AIM OF THE EXERCISE:
The required output is the line containing "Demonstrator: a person" followed by every later line through the end of the data, all reproduced exactly.

=== Section Start ===

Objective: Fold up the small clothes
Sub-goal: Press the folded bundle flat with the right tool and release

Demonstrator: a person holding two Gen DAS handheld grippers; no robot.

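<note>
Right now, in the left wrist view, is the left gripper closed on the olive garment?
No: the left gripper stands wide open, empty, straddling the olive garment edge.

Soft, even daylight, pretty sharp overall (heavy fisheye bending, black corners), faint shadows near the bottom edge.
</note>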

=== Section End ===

REPLY TO THE TASK:
Demonstrator: a person holding two Gen DAS handheld grippers; no robot.

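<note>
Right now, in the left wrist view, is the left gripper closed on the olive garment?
No: the left gripper stands wide open, empty, straddling the olive garment edge.

Soft, even daylight, pretty sharp overall (heavy fisheye bending, black corners), faint shadows near the bottom edge.
</note>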

No further output is required, since the answer is complete.